Well, once you’ve established the positive, engagement framing in your mind (Step 2), all you have to do is say to yourself:

“I’m excited. I’m excited. I’m excited.”

Basic, right? But I swear to you: It works.

Those three lines are the bridge. They connect the butterflies in your tummy with the positive framing you’ve set-up in your mind.

Suddenly, all those positive, rational reasons you laid down (in Step 2) get a newfound undercurrent of excitement: It brings them to life. That tickle of butterflies is a sign you’re charged up to perform at your best. 

You realise adrenaline's giving you that oomph you need to practice. It’s a gift from your body.
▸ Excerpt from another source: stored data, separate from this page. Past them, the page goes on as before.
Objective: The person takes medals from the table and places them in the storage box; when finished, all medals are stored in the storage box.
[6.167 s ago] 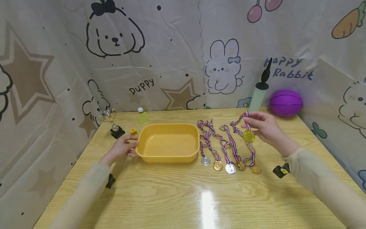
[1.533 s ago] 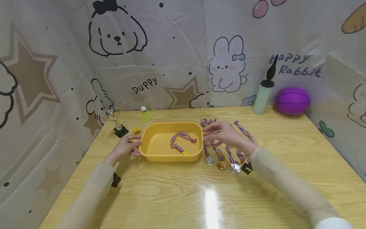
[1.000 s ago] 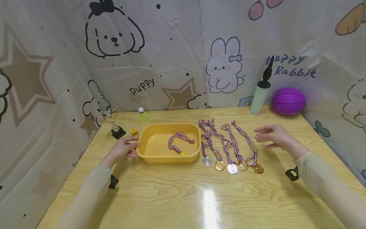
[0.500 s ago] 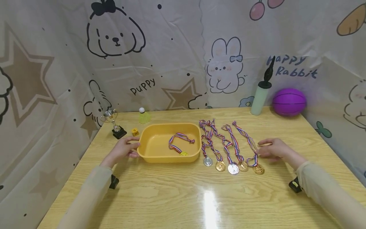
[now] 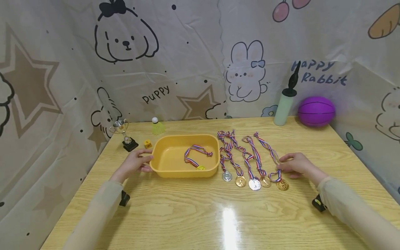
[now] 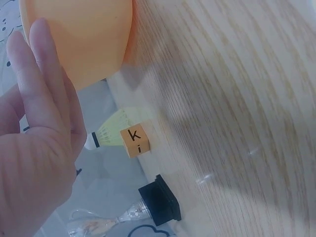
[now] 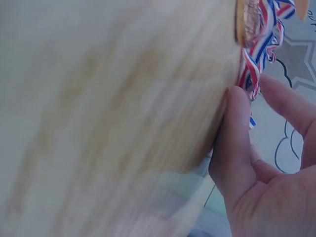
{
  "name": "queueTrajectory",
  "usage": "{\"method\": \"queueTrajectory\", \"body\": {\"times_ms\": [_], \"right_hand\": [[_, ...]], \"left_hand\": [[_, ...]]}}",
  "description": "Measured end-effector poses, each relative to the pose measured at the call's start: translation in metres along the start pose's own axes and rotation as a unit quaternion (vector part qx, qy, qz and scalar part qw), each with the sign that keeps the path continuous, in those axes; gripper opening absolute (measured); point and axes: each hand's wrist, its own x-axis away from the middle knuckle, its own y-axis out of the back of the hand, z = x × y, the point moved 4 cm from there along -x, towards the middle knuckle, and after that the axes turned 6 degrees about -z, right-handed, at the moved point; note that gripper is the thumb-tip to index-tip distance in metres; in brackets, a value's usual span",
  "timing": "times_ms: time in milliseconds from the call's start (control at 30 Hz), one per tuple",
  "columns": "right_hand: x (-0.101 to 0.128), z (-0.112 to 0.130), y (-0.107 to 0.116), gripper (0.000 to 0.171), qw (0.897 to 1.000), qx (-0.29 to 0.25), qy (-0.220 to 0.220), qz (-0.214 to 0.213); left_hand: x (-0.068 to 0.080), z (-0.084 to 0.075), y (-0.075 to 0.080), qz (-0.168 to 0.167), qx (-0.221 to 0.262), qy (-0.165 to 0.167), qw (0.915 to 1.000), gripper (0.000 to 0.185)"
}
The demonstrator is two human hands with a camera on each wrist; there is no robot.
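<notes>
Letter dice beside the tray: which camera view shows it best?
The left wrist view: the letter dice fills enough of the frame to read a "k" and an "i" on its faces, next to the shuttlecock. The head view shows it only as a tiny yellow cube left of the yellow tray. The right wrist view misses it.

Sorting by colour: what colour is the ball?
Purple ball, clearest in the head view.

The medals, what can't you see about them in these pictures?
- What is stamped on the medals: too small in the head view.
- Whether the right hand pinches the ribbon yet: right wrist view is blurred.
- Most of the gold medal in the tray: the front wall hides it.
</notes>
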Motion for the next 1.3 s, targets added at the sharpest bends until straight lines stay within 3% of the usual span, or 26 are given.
{"method": "queueTrajectory", "body": {"times_ms": [367, 800, 1000, 1300], "right_hand": [[0.005, 0.009, -0.008, 0.035, 0.997, 0.058, -0.024, -0.051], [0.006, 0.008, -0.008, 0.018, 0.997, 0.048, -0.033, -0.047], [0.006, 0.008, -0.008, 0.013, 0.999, 0.023, -0.036, -0.026], [0.012, 0.008, -0.008, 0.005, 0.996, -0.075, -0.025, 0.044]], "left_hand": [[0.000, 0.002, -0.001, -0.001, 0.007, -0.006, 1.0000, 0.050], [0.000, 0.000, 0.000, 0.001, 0.012, -0.002, 0.9999, 0.050], [-0.001, 0.001, 0.000, -0.003, 0.009, 0.004, 1.0000, 0.050], [-0.001, 0.001, -0.001, 0.003, 0.018, -0.002, 0.9998, 0.051]]}}
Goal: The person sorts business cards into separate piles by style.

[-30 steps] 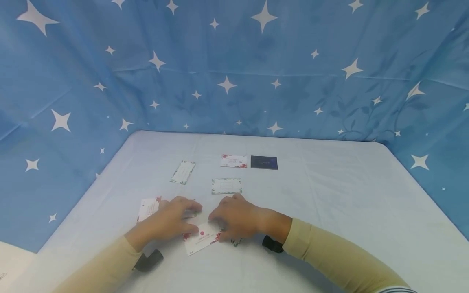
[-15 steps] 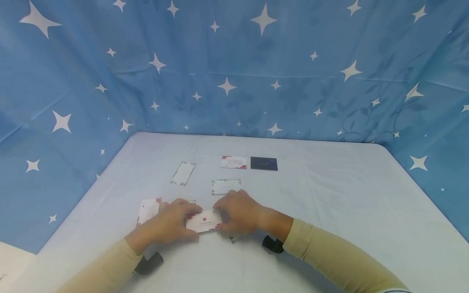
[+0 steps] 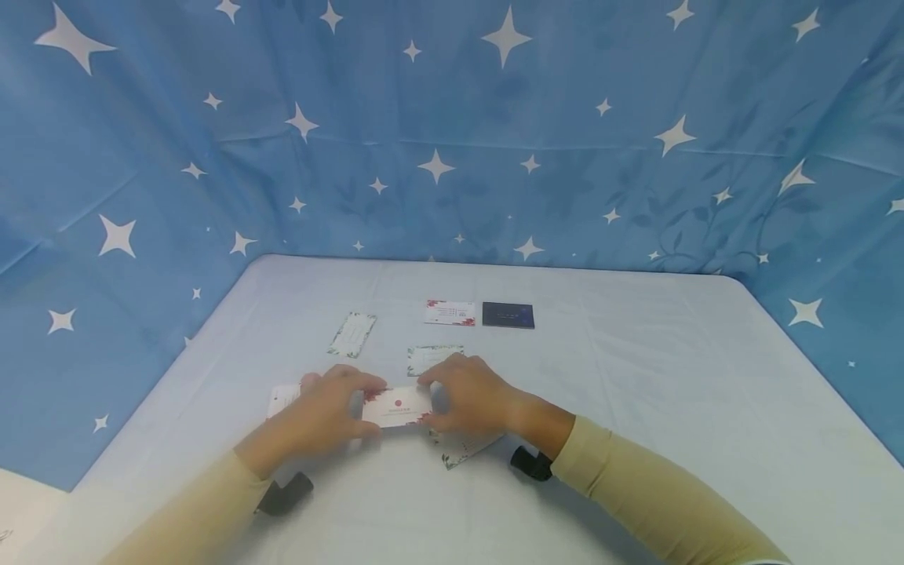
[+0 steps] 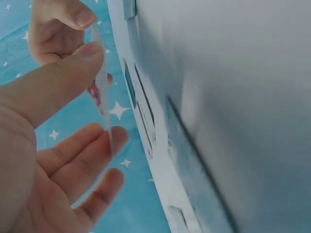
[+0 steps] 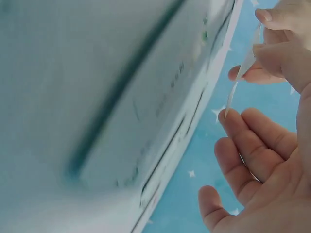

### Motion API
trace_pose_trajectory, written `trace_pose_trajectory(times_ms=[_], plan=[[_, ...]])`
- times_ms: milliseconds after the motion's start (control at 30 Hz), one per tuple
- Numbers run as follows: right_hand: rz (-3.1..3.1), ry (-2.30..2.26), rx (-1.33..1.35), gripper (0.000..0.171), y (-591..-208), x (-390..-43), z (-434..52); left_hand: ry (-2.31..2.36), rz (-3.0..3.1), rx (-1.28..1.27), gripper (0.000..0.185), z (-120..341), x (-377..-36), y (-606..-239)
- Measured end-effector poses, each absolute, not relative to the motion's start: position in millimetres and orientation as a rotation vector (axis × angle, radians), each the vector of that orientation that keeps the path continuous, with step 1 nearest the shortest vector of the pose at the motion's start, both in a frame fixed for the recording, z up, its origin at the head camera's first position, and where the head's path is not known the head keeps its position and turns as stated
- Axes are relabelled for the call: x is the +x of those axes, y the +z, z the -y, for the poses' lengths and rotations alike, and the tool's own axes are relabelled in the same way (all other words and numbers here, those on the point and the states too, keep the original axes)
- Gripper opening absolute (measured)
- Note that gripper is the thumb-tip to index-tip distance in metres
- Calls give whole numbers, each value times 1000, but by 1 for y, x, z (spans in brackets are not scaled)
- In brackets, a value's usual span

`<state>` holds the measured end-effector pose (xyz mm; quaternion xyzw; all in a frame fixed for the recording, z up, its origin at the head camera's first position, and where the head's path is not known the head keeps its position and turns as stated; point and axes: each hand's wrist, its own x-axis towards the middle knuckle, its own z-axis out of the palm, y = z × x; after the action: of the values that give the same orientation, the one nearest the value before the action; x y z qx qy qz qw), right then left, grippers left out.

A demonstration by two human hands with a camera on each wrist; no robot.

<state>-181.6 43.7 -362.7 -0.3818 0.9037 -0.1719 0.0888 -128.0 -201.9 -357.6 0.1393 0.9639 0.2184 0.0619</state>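
Both hands hold a white business card [image 3: 397, 406] with red floral corners and a red dot. My left hand [image 3: 318, 412] pinches its left end between thumb and fingers; my right hand [image 3: 473, 396] pinches the right end the same way. In the left wrist view the card [image 4: 101, 87] appears nearly edge-on, raised off the table. The right wrist view shows it as a thin sheet between thumb and fingertips [image 5: 233, 116]. Below my right hand lies a card with green leaf corners [image 3: 462, 453], partly covered. Another red-flowered card [image 3: 282, 398] is partly hidden behind my left hand.
Farther back on the white table [image 3: 636, 377] lie a tilted leaf-bordered card [image 3: 352, 334], a second leaf-bordered card [image 3: 427, 359] overlapped by my right hand, a red-flowered card [image 3: 450, 312] and a dark blue card [image 3: 508, 315]. A blue star-patterned curtain [image 3: 452, 102] stands behind.
The red-flowered card has turned level and risen away from me, with both hands gripping its ends. The leaf card under my right hand shows more.
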Motion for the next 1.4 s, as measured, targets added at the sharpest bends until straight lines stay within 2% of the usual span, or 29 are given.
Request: trace_pose_trajectory(times_ms=[333, 500, 833, 1100, 1400], plan=[[-2831, -603, -981, 52, -357, -215, -57, 686, -2924, 554, 61, 189, -179, -352], [-2871, -583, -850, 54, -358, -238, -66, 629, -2915, 516, 62, 173, -213, -351], [-2915, -543, -754, 54, -358, -283, -72, 577, -2877, 468, 60, 153, -277, -361], [-2898, -477, -690, 53, -365, -309, -70, 535, -2894, 442, 56, 146, -301, -370], [-2860, -451, -639, 54, -372, -318, -66, 508, -2852, 412, 60, 144, -315, -377]])
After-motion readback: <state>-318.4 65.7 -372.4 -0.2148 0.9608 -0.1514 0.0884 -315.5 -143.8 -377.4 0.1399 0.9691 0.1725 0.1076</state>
It offers the energy you need to focus and act.

And that’s all it takes to make the switch.

If you’re skeptical (I was too!), I challenge you to try it.

Conclusion

The big insight here is that stress hormones encourage fight or flight. But you get to choose which.

It’s like your body is charging up a giant electro-magnet of potential energy. And your brain gets to decide which channel the electricity is fired down.

Anxiety is about flight: resistance, avoidance, fret. It wants to rewrite the future, and weasel out of decisions you’ve already made. It looks for exit strategies or distraction.

Whereas: Excitement is about fight: engagement, enrolment, play. It wants to take on the present. And seize opportunities for action, in the here and now.

Use these 3 steps to switch from angst to thrill:

  1. Feel the feelings in your body.
  2. Frame the positive in your mind.
  3. Build a bridge between the two with: “I’m excited. I’m excited. I’m excited.”

And it doesn’t take a heap of time. Steven Kotler describes standing in the wings before a talk. All he does is bring attention to the butterflies in his tummy, and says:

“I’m welcome. I’m wanted. I’m here to help. And I’m excited.”

That’s it.

Like I said: Try it! 😊


So, did you try it? Will you try it? Won't you try it?